I can’t blame her for being a little worn-down by all this. She works hard to prepare for her classes, tries to engage the students, and generally does what is expected but doesn’t get much back from the students. So I tried to cheer her up by telling her a little story about the day my life changed.
It had been a long day, lots of driving in the cold rain, lots of unenthusiastic high school kids to teach, disagreements with admin about what we should be doing, all the usual garbage that can really drag you down. I arrived for my evening class with no time to spare and was dreading the evening encounter with a bunch of apathetic brain-dead kids who expected me to have enough personality for everyone.
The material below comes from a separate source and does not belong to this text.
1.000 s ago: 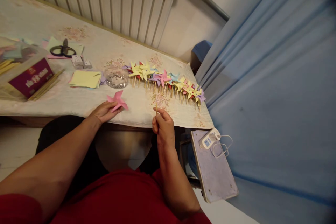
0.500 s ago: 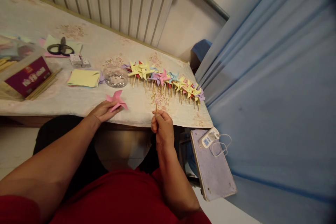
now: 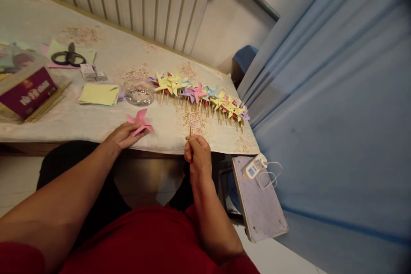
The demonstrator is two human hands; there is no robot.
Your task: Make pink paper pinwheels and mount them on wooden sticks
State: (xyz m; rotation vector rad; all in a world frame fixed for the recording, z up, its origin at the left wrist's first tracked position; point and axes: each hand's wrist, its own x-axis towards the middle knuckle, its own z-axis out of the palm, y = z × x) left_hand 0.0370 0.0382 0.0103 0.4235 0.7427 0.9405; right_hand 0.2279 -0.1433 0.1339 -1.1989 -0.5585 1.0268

I stopped at the door and took a moment to compose myself. I was aware that it was going to be a bad class because I personally was not in a good state to do my job properly - which was to manage that group of people so that their expectations were adjusted appropriately so that they could be met. (This was a lesson I was learning from my old mate Tom Hill, who made a big deal about teaching being a process rather than an emotional journey.) So I mentally girded my loins, focused on what I had to do, and “put the face on” - my happy smiley teacher face that exuded the illusion that I didn’t care that I had heard the same crap a hundred times before. I didn’t care what the students said, I was going to enjoy the bloody class if it killed me. And so were they.
Three and a bit hours later, walking down the street I realised that I was a) pleasantly tired, and b) whistling. I was totally relaxed and happy with my lot in the world. I had put a lot of energy into the class, and somehow got an awful lot back. My tiredness was the feeling you get when you’ve done a fair day’s work for a fair wage, not the weariness that had been afflicting me of late. I realised that by putting my own feelings to one side and focusing on the job at hand, I had become the happy smiling teacher in real life. I slept better that night than I had done for a while and woke up feeling a lot more enthusiastic about the world.
Since then I have (by and large) been a lot more positive about my students, and learned to like them for their cooky nerdish ways and little puppy-dog eyes. I’ve also graduated into more challenging teaching, in that I have a lot of older students with different attitudes and experiences to share, which make the job more varied and fun. I’ve had to shift my expectations, but if anything I’ve become firmer in my agenda with regard to teaching. I’m more focused on the students’ problems than on my own, which makes me more successful and more popular as well as making my problems go away.
In short, charging into the classroom determined to enjoy it means that you do enjoy it. Life is what you make it, only more so.
Anyway, my whineybutt colleague looked at me in astonishment when I told her this and then asked me what drugs I was taking. Is it really so hard to understand?